FIVEPOINT’S COMMITMENT TO HISTORY AND LEGACY
"We’re creating a new community where the Marine Corps community lived before. And we want to do it with the same sense of pride they had."
Artifacts preserved by FivePoint honor the legacy of service at MCAS El Toro.
Marine Corps Air Station El Toro
Preserving The Military Heritage At The Orange County Great Park
By Terence Loose
As new neighborhoods, schools and parks open at Great Park Neighborhoods and new amenities continue to be built at Orange County Great Park, some may forget what was on the land before.
“It’s easy to look at open space after all these years and just see it as that, open space,” says Bill Hammerle, former Commanding Officer of Marine Corps Air Station Tustin and now Vice President of Special Programs for FivePoint, which is Development Manager of the land that was the Marine Corps Air Station El Toro (MCAS El Toro). “But if you take a step back just a little bit further and envision all that activity and all those people who lived and worked here and then deployed, you get a very different picture. It was a home to thousands of people. It was a Marine Corps family that was here,” he says.

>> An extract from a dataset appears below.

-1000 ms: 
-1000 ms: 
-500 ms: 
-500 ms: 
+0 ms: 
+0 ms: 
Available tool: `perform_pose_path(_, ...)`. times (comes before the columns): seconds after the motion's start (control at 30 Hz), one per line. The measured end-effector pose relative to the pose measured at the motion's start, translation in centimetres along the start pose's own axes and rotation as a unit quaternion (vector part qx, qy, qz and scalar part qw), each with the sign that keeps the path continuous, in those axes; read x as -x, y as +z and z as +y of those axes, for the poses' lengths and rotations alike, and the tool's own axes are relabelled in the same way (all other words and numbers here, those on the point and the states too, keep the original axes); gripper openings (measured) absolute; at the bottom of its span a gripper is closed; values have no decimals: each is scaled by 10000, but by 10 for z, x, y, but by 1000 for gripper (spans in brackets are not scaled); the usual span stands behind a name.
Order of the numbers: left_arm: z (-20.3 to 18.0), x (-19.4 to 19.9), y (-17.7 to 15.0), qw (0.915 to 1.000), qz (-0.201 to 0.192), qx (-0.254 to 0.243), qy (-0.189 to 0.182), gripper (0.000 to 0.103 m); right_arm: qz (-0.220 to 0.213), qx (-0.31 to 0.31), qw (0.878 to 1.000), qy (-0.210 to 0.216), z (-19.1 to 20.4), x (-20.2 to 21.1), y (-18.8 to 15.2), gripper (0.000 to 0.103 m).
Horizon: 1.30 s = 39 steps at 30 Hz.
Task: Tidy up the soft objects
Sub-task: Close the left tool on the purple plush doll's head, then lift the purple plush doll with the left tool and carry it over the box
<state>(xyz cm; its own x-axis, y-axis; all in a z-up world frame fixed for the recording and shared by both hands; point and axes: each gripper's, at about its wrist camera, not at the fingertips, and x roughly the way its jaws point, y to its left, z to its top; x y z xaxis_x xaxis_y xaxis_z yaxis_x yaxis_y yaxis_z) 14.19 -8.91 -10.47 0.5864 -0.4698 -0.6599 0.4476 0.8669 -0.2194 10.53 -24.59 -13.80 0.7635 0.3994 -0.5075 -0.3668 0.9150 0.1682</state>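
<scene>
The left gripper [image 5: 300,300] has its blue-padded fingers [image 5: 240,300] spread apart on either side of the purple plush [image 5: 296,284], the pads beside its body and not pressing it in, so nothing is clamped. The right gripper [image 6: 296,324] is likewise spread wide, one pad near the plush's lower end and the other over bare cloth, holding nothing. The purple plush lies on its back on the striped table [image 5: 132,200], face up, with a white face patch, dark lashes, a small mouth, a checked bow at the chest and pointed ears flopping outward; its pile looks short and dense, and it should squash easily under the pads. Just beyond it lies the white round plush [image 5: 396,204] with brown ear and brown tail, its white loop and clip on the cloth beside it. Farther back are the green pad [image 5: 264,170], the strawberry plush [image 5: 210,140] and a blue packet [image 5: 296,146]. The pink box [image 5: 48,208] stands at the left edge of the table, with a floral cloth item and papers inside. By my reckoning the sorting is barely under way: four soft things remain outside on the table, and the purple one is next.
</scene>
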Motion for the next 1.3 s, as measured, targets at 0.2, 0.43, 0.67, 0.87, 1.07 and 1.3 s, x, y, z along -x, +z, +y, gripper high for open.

The Marine Corps family history is a strong one for Orange County. It all started in 1942, at a time when the U.S. was building up its military after the attack on Pearl Harbor. Looking for West Coast air station sites, the government paid then-farmer James Irvine Sr. $100,000 for 4,000 acres of agricultural land. The plan: build the largest Marine Corps Air Station in the western U.S. By January of 1943, that was a reality, with the first operational units arriving at MCAS El Toro.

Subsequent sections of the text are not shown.